Brynn Holland writes for The History Channel: “James Barry began his military career on July 6, 1813, as a Hospital Assistant in the British Army, and was soon promoted to Assistant Staff Surgeon, equivalent to lieutenant. He then served in Cape Town, South Africa, for 10 years where he befriended the governor, Lord Charles Somerset. Barry was known for his short, hot temper. Patients, superiors, army captains and even Florence Nightingale herself were on the receiving end of his anger. He threw medicine bottles and even participated in a duel. But his medical skills were unprecedented. He was the first to perform a successful caesarean section in the British Empire where both the mother and child survived. Dr. Barry died from dysentery on July 25, 1865. His last wishes were to be buried in the clothes he died in, without his body being washed—wishes that were not followed. When the nurse undressed the body, she discovered female anatomy and tell-tale stretch marks from pregnancy.”

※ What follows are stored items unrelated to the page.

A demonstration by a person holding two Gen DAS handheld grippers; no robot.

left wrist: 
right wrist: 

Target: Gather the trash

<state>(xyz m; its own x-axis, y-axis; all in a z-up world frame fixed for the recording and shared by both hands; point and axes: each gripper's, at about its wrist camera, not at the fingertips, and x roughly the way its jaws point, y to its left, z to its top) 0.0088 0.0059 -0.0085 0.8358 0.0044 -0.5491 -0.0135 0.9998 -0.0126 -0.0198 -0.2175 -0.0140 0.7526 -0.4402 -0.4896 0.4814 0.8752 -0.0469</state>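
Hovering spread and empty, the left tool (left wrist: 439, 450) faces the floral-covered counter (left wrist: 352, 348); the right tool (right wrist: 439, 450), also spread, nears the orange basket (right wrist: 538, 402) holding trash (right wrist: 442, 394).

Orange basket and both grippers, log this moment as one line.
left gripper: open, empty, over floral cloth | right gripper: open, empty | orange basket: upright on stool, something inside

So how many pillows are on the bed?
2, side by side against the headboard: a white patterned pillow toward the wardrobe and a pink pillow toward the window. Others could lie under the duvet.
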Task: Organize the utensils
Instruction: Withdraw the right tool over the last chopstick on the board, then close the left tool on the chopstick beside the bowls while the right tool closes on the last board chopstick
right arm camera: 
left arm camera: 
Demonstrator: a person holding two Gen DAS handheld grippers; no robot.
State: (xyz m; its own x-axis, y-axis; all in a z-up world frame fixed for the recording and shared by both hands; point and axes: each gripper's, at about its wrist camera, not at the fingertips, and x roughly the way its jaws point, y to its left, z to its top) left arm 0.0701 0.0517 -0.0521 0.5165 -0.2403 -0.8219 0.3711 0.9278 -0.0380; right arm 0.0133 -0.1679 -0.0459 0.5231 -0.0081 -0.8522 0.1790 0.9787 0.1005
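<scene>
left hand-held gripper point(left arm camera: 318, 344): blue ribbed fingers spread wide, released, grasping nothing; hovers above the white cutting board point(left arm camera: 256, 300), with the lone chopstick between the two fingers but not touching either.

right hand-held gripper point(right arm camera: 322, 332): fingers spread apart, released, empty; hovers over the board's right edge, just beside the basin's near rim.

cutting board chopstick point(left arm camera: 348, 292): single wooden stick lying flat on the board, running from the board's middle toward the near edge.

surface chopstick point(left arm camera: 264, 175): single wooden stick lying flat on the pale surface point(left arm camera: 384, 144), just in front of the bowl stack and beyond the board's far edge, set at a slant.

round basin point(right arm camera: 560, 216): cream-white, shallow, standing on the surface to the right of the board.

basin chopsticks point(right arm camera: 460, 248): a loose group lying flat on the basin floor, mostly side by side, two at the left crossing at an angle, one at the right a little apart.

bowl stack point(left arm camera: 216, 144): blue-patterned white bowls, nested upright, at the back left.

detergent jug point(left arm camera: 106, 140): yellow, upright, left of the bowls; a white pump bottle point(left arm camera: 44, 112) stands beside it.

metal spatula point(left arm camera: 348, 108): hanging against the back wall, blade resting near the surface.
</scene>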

How an accountant in India was recognized as a mathematical prodigy
Stephen Wolfram, who published his first scientific paper at 15 and got a PhD in theoretical physics at the age of 20, writes about the man known as Ramanujan: “I have for many years received a steady trickle of messages that make bold claims but give little or no backup for what they say. But in the end I try to at least skim them—in large part because I remember the story of Ramanujan. On about January 31, 1913 a mathematician named G. H. Hardy in Cambridge received a package of papers with a cover letter that began: “Dear Sir, I beg to introduce myself to you as a clerk in the Accounts Department of the Port Trust Office at Madras on a salary of only £20 per annum. I am now about 23 years of age….” and went on to say that its author had made “startling” progress on a theory of divergent series in mathematics, and had all but solved the longstanding problem of the distribution of prime numbers.”